▶ **Requirement**:
Would you repeat each line below exactly, without the pictures?

*****

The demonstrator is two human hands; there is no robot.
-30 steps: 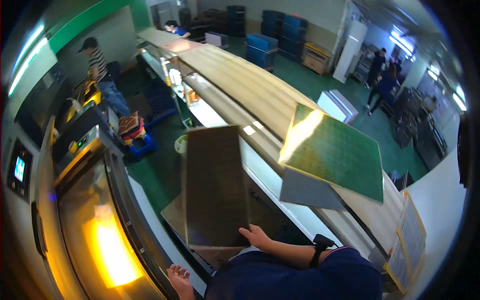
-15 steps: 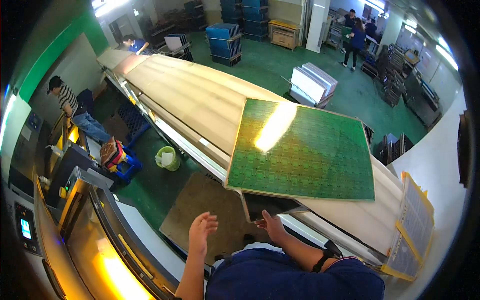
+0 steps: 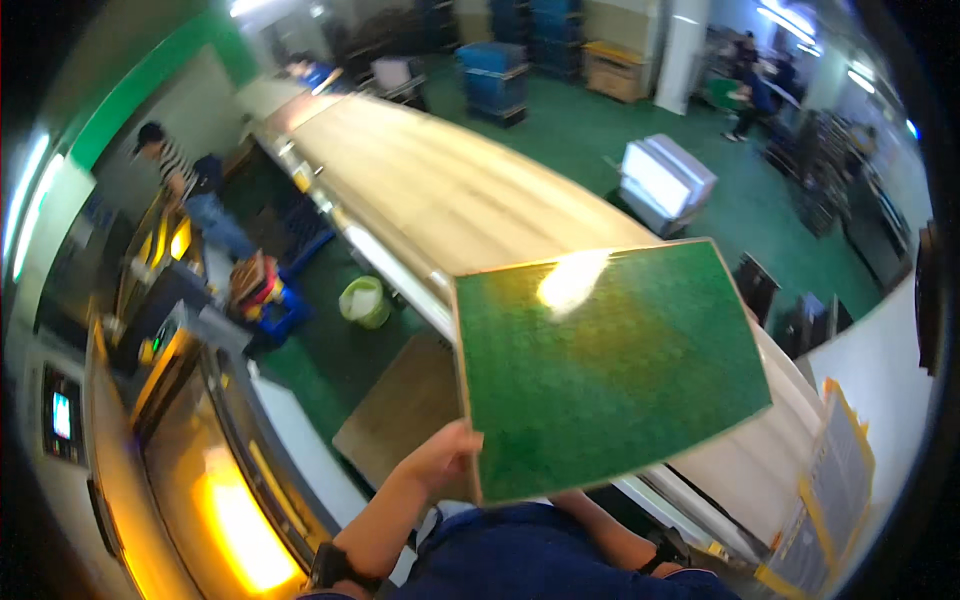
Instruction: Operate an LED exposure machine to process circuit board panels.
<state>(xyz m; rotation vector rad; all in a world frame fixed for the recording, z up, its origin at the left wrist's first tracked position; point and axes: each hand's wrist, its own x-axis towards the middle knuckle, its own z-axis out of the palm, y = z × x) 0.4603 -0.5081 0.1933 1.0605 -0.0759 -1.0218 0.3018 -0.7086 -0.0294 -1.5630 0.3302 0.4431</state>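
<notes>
A large green circuit board panel with a thin pale border is tilted in front of me, over the near part of the long pale conveyor. A bright lamp reflection lies across its far part. My left hand is closed around the panel's left edge near the lower left corner. Against the panel's near edge is my right hand; its fingers are hidden beneath the board, so their grip does not show.
To my left stands a machine with a glowing yellow window and a small screen. A yellow-green bucket is on the floor. A yellow-taped grey panel stands at the right. A person in stripes works at far left.
The panel has come off the conveyor toward me and tilted. My left hand has closed on its left edge, and my right hand has gone under the near edge. The view has shifted.
</notes>
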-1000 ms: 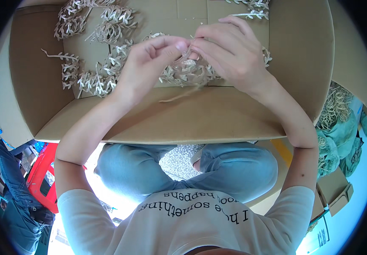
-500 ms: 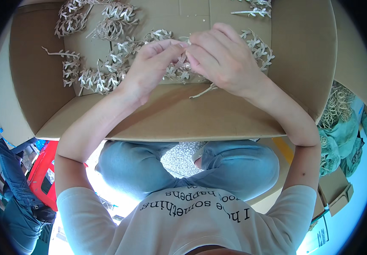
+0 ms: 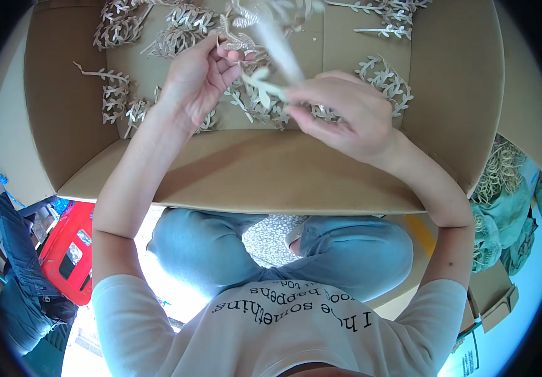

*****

▶ **Response area**:
The demonstrator is two human hands; there is no robot.
-30 steps: 
-15 steps: 
+0 steps: 
Instruction: Operate an LED exposure machine to process circuit board panels.
<state>(xyz m; rotation vector rad; all in a world frame fixed for the recording, z up, its origin at the left wrist's first tracked position; point and axes: each hand's wrist, its own x-axis towards the middle knuckle, its own z-axis out of the palm, y = z × x) 0.4603 -0.5081 0.1933 1.0605 -0.0759 -1.0218 0.3018 -0.7086 -0.0294 -1.5630 0.3302 0.4431</state>
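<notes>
A large green circuit board panel with a thin pale border is tilted in front of me, over the near part of the long pale conveyor. A bright lamp reflection lies across its far part. My left hand is closed around the panel's left edge near the lower left corner. Against the panel's near edge is my right hand; its fingers are hidden beneath the board, so their grip does not show.
To my left stands a machine with a glowing yellow window and a small screen. A yellow-green bucket is on the floor. A yellow-taped grey panel stands at the right. A person in stripes works at far left.
The panel has come off the conveyor toward me and tilted. My left hand has closed on its left edge, and my right hand has gone under the near edge. The view has shifted.
</notes>
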-1000 ms: 
-500 ms: 
+0 ms: 

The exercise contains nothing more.